Poirot se inclinó hacia adelante y pronunció estas palabras en tono triunfal, irguiéndose a continuación con la actitud de quien ha asestado un golpe decisivo.

Sin embargo, Raymond no pareció impresionado y manifestó una débil protesta.

—No sé si usted trata de demostrar que soy un embustero, Mr. Poirot, pero no soy el único en haber declarado eso. Recuerde que el comandante Blunt oyó también a Mr. Ackroyd hablar con alguien. Estaba en la terraza y no pudo distinguir las palabras, pero oyó las voces.

Poirot asintió.

—No lo he olvidado —dijo tranquilamente—, pero el comandante tenía la impresión de que era con usted con quien hablaba Mr. Ackroyd.

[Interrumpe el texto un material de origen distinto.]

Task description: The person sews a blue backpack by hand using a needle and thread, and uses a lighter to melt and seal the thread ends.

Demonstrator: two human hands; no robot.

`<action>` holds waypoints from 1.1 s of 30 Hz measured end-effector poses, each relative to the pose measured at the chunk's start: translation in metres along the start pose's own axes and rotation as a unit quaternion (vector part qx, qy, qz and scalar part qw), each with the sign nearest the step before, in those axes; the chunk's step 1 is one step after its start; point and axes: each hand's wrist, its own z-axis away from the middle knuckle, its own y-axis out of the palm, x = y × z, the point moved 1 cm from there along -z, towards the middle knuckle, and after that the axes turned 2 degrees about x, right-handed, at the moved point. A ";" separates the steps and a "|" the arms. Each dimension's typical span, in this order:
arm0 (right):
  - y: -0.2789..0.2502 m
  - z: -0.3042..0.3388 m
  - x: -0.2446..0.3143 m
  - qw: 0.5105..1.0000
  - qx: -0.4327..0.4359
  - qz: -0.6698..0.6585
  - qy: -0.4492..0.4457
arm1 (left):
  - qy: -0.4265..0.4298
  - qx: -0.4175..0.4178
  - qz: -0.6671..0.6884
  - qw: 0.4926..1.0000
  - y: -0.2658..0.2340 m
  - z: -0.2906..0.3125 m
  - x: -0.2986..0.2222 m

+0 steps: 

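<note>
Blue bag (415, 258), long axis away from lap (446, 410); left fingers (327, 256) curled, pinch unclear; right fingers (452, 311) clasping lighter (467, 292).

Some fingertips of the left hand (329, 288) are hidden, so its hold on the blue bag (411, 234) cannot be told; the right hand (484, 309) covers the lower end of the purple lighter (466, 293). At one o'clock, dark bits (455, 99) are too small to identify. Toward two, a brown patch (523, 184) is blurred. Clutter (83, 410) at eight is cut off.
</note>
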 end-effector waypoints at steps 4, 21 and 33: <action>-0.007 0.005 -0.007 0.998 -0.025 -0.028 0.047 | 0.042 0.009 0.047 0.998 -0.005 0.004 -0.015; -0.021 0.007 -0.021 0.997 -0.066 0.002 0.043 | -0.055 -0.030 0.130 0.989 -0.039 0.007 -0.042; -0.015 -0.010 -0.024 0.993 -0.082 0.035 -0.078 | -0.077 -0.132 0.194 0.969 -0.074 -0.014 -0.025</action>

Durante un momento, Raymond pareció desconcertado.

—Blunt sabe ahora que se equivocaba —protestó.

—Es cierto —aprobó el comandante.

—Sin embargo, debió de tener un motivo para pensarlo —insistió Poirot—. ¿Qué oyó decir?: «Las demandas de dinero han sido tan frecuentes últimamente, que temo que me será imposible acceder a su petición». ¿Nada de particular le llama la atención en esto?